In the second case above, the type annotation is necessary so the compiler can know what the vector is a vector of. If we were to use the vector, the type annotation would probably not be necessary.
Just like arrays and slices, we can use indexing notation to get a value from
the vector (e.g., v[2]
). Again, these are bounds checked. We can also use
slicing notation to take a slice of a vector (e.g., &v[1..3]
).
The extra feature of vectors is that their size can change - they can get longer
or shorter as needed. For example, v.push(5)
would add the element 5
to the
end of the vector (this would require that v
is mutable). Note that growing a
vector can cause reallocation, which for large vectors can mean a lot of
copying. To guard against this you can pre-allocate space in a vector using
with_capacity
, see the Vec docs
for more details.
The Index
traits
Note for readers: there is a lot of material in this section that I haven't covered properly yet. If you're following the tutorial, you can skip this section, it is a somewhat advanced topic in any case.

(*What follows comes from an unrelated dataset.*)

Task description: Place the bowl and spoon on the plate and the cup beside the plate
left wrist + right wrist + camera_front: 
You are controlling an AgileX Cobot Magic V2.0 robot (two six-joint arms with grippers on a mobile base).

The same indexing syntax used for arrays and vectors is also used for other
collections, such as HashMap
s. And you can use it yourself for your own
collections. You opt-in to using the indexing (and slicing) syntax by
implementing the Index
trait. This is a good example of how Rust makes
available nice syntax to user types, as well as built-ins (Deref
for
dereferencing smart pointers, as well as Add
and various other traits, work in
a similar way).
The Index
trait looks like
pub trait Index<Idx: ?Sized> {
type Output: ?Sized;
fn index(&self, index: Idx) -> &Self::Output;
}
Idx
is the type used for indexing. For most uses of indexing this is usize
.
For slicing this is one of the std::ops::Range
types. Output
is the type
returned by indexing, this will be different for each collection. For slicing it
will be a slice, rather than the type of a single element. index
is a method
which does the work of getting the element(s) out of the collection. Note that
the collection is taken by reference and the method returns a reference to the
element with the same lifetime.
Let's look at the implementation for Vec
to see how what an implementation
looks like:
impl<T> Index<usize> for Vec<T> {
type Output = T;
fn index(&self, index: usize) -> &T {
&(**self)[index]
}
}
As we said above, indexing is done using usize
. For a Vec<T>
, indexing will
return a single element of type T
, thus the value of Output
. The
implementation of index
is a bit weird - (**self)
gets a view of the whole
vec as a slice, then we use indexing on slices to get the element, and finally
take a reference to it.
If you have your own collections, you can implement Index
in a similar way to
get indexing and slicing syntax for your collection.
Initialiser syntax
As with all data in Rust, arrays and vectors must be properly initialised. Often
you just want an array full of zeros to start with and using the array literal
syntax is a pain. So Rust gives you a little syntactic sugar to initialise an
array full of a given value: [value; len]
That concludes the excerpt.